### Brief
Please repeat all of the listing exactly.

### Given material
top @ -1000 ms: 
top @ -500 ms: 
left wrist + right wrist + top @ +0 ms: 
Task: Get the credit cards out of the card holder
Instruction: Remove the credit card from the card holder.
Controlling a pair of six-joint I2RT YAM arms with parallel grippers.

### Response for this exercise
top @ -1000 ms: 
top @ -500 ms: 
left wrist + right wrist + top @ +0 ms: 
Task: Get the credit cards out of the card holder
Instruction: Remove the credit card from the card holder.
Controlling a pair of six-joint I2RT YAM arms with parallel grippers.

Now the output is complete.